Global stability of a Hebbian/anti-Hebbian network for principal subspace learning
David Lipshutz, Robert J. Lipshutz
TL;DR
This work establishes global stability for a Hebbian/anti-Hebbian PSA network in the continuum limit at equal learning-rate timescales (τ=1/2), proving convergence from almost all initializations to equilibria whose neural filters form an orthonormal basis spanning the input's principal subspace. The analysis reveals a two-phase convergence: first, rapid contraction to an invariant manifold with orthonormal neural filters, and second, slow gradient-flow dynamics along this manifold toward the PSA subspace minima of a non-convex potential. The results bridge local synaptic updates with stable, high-level computations, providing a rigorous link between biologically plausible plasticity and principal subspace learning, and suggest practical initialization and extensions to general timescales.
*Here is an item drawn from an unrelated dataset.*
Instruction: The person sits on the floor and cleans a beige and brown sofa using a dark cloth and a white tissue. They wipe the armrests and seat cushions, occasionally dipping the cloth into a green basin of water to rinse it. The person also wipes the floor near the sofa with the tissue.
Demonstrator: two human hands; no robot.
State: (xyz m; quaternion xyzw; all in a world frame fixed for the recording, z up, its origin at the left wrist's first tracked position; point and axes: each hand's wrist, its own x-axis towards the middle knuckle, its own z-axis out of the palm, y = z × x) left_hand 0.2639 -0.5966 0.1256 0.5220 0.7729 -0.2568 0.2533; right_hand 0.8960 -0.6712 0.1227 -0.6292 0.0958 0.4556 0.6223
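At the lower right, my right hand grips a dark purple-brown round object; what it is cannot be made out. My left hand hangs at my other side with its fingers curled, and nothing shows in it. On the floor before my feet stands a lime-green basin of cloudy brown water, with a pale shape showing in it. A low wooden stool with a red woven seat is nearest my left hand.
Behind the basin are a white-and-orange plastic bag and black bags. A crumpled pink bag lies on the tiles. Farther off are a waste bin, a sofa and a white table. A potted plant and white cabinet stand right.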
The work also discusses extensions to general 0<τ≤1/2 and outlines empirical evidence that the online algorithm inherits the two-phase behavior, with implications for neuromorphic and PSA-related algorithms.
Abstract
Biological neural networks self-organize according to local synaptic modifications to produce stable computations. How modifications at the synaptic level give rise to such computations at the network level remains an open question. Pehlevan et al. [Neur. Comp. 27 (2015), 1461--1495] proposed a model of a self-organizing neural network with Hebbian and anti-Hebbian synaptic updates that implements an algorithm for principal subspace analysis; however, global stability of the nonlinear synaptic dynamics has not been established. Here, for the case that the feedforward and recurrent weights evolve at the same timescale, we prove global stability of the continuum limit of the synaptic dynamics and show that the dynamics evolve in two phases. In the first phase, the synaptic weights converge to an invariant manifold where the `neural filters' are orthonormal. In the second phase, the synaptic dynamics follow the gradient flow of a non-convex potential function whose minima correspond to neural filters that span the principal subspace of the input data.